- AIM OF THE EXERCISE: Each line of the material should be set down exactly. Pictures are not part of the copy.

================

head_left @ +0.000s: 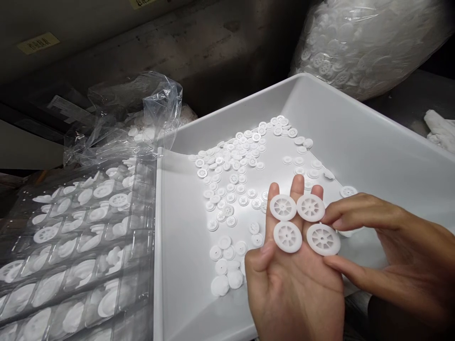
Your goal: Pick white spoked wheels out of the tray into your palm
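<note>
My left hand (295,270) is palm up above a pale grey bin (181,284), its fingers extended. Several white spoked wheels (287,236) lie across its palm and fingers in two rows. From the right, my right hand (387,241) has its thumb and fingertips at the edges of the lower right wheel (323,239), which rests on the left hand. Inside the bin, many small white wheels (233,178) are scattered over the floor, with plain white discs (220,286) nearer the front.
Clear compartment trays (144,284) filled with white parts stand left of the bin. An open plastic bag (163,109) holding white pieces is behind them. A large bag of white wheels (369,47) sits at the back right, with a white cloth (441,130) at the right edge.
</note>
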### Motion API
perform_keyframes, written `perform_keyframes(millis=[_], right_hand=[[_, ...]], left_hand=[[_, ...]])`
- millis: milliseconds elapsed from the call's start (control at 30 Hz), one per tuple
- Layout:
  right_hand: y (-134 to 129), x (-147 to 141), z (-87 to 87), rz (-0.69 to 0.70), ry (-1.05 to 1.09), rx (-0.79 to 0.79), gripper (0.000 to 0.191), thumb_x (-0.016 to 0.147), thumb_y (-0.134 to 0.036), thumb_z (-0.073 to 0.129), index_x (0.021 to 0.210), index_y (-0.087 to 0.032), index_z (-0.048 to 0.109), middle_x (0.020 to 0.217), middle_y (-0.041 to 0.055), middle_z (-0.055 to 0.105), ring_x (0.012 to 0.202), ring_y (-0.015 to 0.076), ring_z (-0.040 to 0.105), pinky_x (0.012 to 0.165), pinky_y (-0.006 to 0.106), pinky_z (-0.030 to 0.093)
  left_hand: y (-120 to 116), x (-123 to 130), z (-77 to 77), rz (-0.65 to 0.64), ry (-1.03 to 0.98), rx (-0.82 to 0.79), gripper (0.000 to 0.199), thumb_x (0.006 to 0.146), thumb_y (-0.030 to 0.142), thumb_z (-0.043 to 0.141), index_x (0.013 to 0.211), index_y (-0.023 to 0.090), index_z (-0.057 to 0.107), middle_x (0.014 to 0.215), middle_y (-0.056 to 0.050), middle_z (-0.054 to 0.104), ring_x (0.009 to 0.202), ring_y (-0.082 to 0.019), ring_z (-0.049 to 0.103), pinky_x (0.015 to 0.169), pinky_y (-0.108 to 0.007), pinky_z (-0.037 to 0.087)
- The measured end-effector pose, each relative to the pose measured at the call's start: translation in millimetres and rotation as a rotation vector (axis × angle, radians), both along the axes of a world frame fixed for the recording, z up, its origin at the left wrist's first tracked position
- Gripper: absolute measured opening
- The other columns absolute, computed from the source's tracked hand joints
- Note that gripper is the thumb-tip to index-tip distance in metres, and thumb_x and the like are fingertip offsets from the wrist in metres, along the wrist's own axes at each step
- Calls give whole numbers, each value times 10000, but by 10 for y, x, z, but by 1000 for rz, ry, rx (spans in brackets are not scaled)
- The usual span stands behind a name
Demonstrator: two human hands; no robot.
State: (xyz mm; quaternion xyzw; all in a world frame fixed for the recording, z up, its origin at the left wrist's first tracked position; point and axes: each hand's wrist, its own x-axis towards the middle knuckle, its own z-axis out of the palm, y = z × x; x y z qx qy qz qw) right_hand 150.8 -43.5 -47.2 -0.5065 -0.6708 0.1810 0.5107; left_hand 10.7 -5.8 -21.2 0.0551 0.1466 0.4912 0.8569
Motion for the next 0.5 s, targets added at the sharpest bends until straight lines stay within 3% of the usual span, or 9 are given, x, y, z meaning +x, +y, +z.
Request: perform_keyframes(millis=[300, 500], right_hand=[[16, 13, -19, 52, -2, 10, 448, 812, -156, 814, 1208, -232, 619, 1138, 50, 652, 1113, 259, 620, 923, 356, 579], [22, 1, -24, 1, 29, 13, 457, 819, -199, 822, 1227, -254, 624, 1107, 40, 666, 1079, 259, 638, 911, 375, 559]], left_hand=[[13, -2, -14, -17, -44, 32, 480, 920, 445, 449, 1327, 341, 682, 1451, 46, 600, 1403, -170, 503, 1114, -234, 465], [25, -9, 8, -21, -41, -7, 471, 913, 432, 454, 1302, 331, 701, 1430, 38, 614, 1372, -164, 537, 1099, -242, 484]])
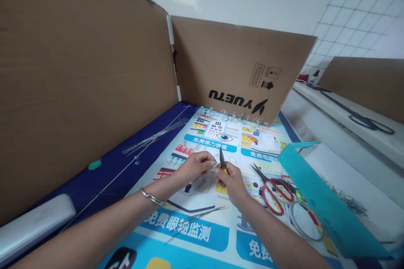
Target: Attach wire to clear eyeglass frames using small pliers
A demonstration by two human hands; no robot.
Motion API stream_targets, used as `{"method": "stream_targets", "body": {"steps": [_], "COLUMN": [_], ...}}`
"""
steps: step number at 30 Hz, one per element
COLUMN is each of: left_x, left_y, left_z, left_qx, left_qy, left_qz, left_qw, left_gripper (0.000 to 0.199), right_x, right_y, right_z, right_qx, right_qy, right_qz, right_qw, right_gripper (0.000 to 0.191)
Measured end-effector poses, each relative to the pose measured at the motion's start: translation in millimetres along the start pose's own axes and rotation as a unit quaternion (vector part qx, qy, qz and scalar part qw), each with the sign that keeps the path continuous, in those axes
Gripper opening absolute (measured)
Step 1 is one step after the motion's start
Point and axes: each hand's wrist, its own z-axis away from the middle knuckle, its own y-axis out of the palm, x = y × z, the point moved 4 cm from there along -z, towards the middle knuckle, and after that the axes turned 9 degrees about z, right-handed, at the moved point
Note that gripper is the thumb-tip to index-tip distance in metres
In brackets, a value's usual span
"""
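- Printed poster (184,227) covers the table, with a dark blue strip (104,164) along its left side.
- Left hand (195,168): fingers pinch closed at the tips; whatever they hold is too small to tell.
- Right hand (229,183): fingers wrap closed around small yellow-handled pliers (223,170), dark tips pointing up, right beside the left fingertips.
- Both hands work close together in the air above the poster, which seems a steady way to do fine work.
- Just right of the hands lie red-handled scissors (274,195), then a wire hoop (304,220) and a teal plastic sheet (331,206).
- Thin wires (154,136) lie on the blue strip.
- Farther off, small wire pieces (240,115) line the foot of a cardboard panel (243,67).
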Motion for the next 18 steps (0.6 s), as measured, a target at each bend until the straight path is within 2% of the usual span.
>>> {"method": "stream_targets", "body": {"steps": [6,11,14,16,18], "left_x": [14.5,20.8,12.7,4.8,-0.8], "left_y": [10.3,4.5,-3.1,-12.1,-22.4], "left_z": [-20.3,-20.9,-18.4,-18.0,-18.8], "left_qx": [-0.013,-0.007,0.008,-0.015,-0.043], "left_qy": [-0.012,-0.014,0.002,0.026,0.033], "left_qz": [0.055,0.053,0.042,0.027,0.021], "left_qw": [0.998,0.998,0.999,0.999,0.998], "left_gripper": [0.024,0.024,0.024,0.022,0.023], "right_x": [-3.4,-7.9,-4.4,0.8,5.9], "right_y": [-6.1,-2.4,-0.6,-1.9,-6.6], "right_z": [-8.2,-13.4,-14.1,-14.6,-15.8], "right_qx": [-0.034,-0.021,-0.006,-0.003,-0.023], "right_qy": [0.008,0.016,0.006,-0.028,-0.08], "right_qz": [-0.041,-0.026,0.017,0.077,0.171], "right_qw": [0.999,0.999,1.0,0.997,0.982], "right_gripper": [0.021,0.02,0.018,0.016,0.014]}}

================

- SOLUTION TO THIS TASK:
head_left @ +0.000s: 
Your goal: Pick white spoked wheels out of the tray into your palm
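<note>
My left hand (295,270) is palm up above a pale grey bin (181,284), its fingers extended. Several white spoked wheels (287,236) lie across its palm and fingers in two rows. From the right, my right hand (387,241) has its thumb and fingertips at the edges of the lower right wheel (323,239), which rests on the left hand. Inside the bin, many small white wheels (233,178) are scattered over the floor, with plain white discs (220,286) nearer the front.
Clear compartment trays (144,284) filled with white parts stand left of the bin. An open plastic bag (163,109) holding white pieces is behind them. A large bag of white wheels (369,47) sits at the back right, with a white cloth (441,130) at the right edge.
</note>
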### Motion API
perform_keyframes, written `perform_keyframes(millis=[_], right_hand=[[_, ...]], left_hand=[[_, ...]])`
- millis: milliseconds elapsed from the call's start (control at 30 Hz), one per tuple
- Layout:
  right_hand: y (-134 to 129), x (-147 to 141), z (-87 to 87), rz (-0.69 to 0.70), ry (-1.05 to 1.09), rx (-0.79 to 0.79), gripper (0.000 to 0.191), thumb_x (-0.016 to 0.147), thumb_y (-0.134 to 0.036), thumb_z (-0.073 to 0.129), index_x (0.021 to 0.210), index_y (-0.087 to 0.032), index_z (-0.048 to 0.109), middle_x (0.020 to 0.217), middle_y (-0.041 to 0.055), middle_z (-0.055 to 0.105), ring_x (0.012 to 0.202), ring_y (-0.015 to 0.076), ring_z (-0.040 to 0.105), pinky_x (0.012 to 0.165), pinky_y (-0.006 to 0.106), pinky_z (-0.030 to 0.093)
  left_hand: y (-120 to 116), x (-123 to 130), z (-77 to 77), rz (-0.65 to 0.64), ry (-1.03 to 0.98), rx (-0.82 to 0.79), gripper (0.000 to 0.199), thumb_x (0.006 to 0.146), thumb_y (-0.030 to 0.142), thumb_z (-0.043 to 0.141), index_x (0.013 to 0.211), index_y (-0.023 to 0.090), index_z (-0.057 to 0.107), middle_x (0.014 to 0.215), middle_y (-0.056 to 0.050), middle_z (-0.054 to 0.104), ring_x (0.009 to 0.202), ring_y (-0.082 to 0.019), ring_z (-0.049 to 0.103), pinky_x (0.015 to 0.169), pinky_y (-0.108 to 0.007), pinky_z (-0.037 to 0.087)
- The measured end-effector pose, each relative to the pose measured at the call's start: translation in millimetres and rotation as a rotation vector (axis × angle, radians), both along the axes of a world frame fixed for the recording, z up, its origin at the left wrist's first tracked position
- Gripper: absolute measured opening
- The other columns absolute, computed from the source's tracked hand joints
- Note that gripper is the thumb-tip to index-tip distance in metres, and thumb_x and the like are fingertip offsets from the wrist in metres, along the wrist's own axes at each step
- Calls give whole numbers, each value times 10000, but by 10 for y, x, z, but by 1000 for rz, ry, rx (spans in brackets are not scaled)
- The usual span stands behind a name
Demonstrator: two human hands; no robot.
State: (xyz mm; quaternion xyzw; all in a world frame fixed for the recording, z up, its origin at the left wrist's first tracked position; point and axes: each hand's wrist, its own x-axis towards the middle knuckle, its own z-axis out of the palm, y = z × x; x y z qx qy qz qw) right_hand 150.8 -43.5 -47.2 -0.5065 -0.6708 0.1810 0.5107; left_hand 10.7 -5.8 -21.2 0.0551 0.1466 0.4912 0.8569
Motion for the next 0.5 s, targets added at the sharpest bends until straight lines stay within 3% of the usual span, or 9 are given, x, y, z meaning +x, +y, +z.
Request: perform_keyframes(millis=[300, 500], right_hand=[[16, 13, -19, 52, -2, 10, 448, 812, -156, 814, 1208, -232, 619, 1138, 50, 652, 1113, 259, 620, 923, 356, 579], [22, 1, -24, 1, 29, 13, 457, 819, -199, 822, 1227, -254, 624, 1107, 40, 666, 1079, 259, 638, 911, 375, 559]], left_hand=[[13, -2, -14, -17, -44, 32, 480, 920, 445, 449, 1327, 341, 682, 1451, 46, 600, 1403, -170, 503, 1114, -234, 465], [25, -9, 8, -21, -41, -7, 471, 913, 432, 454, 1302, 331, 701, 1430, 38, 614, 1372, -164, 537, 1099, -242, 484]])
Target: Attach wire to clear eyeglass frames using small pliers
A demonstration by two human hands; no robot.
Motion API stream_targets, used as `{"method": "stream_targets", "body": {"steps": [_], "COLUMN": [_], ...}}`
"""
steps: step number at 30 Hz, one per element
COLUMN is each of: left_x, left_y, left_z, left_qx, left_qy, left_qz, left_qw, left_gripper (0.000 to 0.199), right_x, right_y, right_z, right_qx, right_qy, right_qz, right_qw, right_gripper (0.000 to 0.191)
Measured end-effector poses, each relative to the pose measured at the motion's start: translation in millimetres along the start pose's own axes and rotation as a unit quaternion (vector part qx, qy, qz and scalar part qw), each with the sign that keeps the path continuous, in those axes
Gripper opening absolute (measured)
Step 1 is one step after the motion's start
Point and axes: each hand's wrist, its own z-axis away from the middle knuckle, its own y-axis out of the palm, x = y × z, the point moved 4 cm from there along -z, towards the middle knuckle, and after that the axes turned 9 degrees about z, right-handed, at the moved point
Note that gripper is the thumb-tip to index-tip distance in metres
In brackets, a value's usual span
"""
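- Printed poster (184,227) covers the table, with a dark blue strip (104,164) along its left side.
- Left hand (195,168): fingers pinch closed at the tips; whatever they hold is too small to tell.
- Right hand (229,183): fingers wrap closed around small yellow-handled pliers (223,170), dark tips pointing up, right beside the left fingertips.
- Both hands work close together in the air above the poster, which seems a steady way to do fine work.
- Just right of the hands lie red-handled scissors (274,195), then a wire hoop (304,220) and a teal plastic sheet (331,206).
- Thin wires (154,136) lie on the blue strip.
- Farther off, small wire pieces (240,115) line the foot of a cardboard panel (243,67).
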Motion for the next 18 steps (0.6 s), as measured, a target at each bend until the straight path is within 2% of the usual span.
>>> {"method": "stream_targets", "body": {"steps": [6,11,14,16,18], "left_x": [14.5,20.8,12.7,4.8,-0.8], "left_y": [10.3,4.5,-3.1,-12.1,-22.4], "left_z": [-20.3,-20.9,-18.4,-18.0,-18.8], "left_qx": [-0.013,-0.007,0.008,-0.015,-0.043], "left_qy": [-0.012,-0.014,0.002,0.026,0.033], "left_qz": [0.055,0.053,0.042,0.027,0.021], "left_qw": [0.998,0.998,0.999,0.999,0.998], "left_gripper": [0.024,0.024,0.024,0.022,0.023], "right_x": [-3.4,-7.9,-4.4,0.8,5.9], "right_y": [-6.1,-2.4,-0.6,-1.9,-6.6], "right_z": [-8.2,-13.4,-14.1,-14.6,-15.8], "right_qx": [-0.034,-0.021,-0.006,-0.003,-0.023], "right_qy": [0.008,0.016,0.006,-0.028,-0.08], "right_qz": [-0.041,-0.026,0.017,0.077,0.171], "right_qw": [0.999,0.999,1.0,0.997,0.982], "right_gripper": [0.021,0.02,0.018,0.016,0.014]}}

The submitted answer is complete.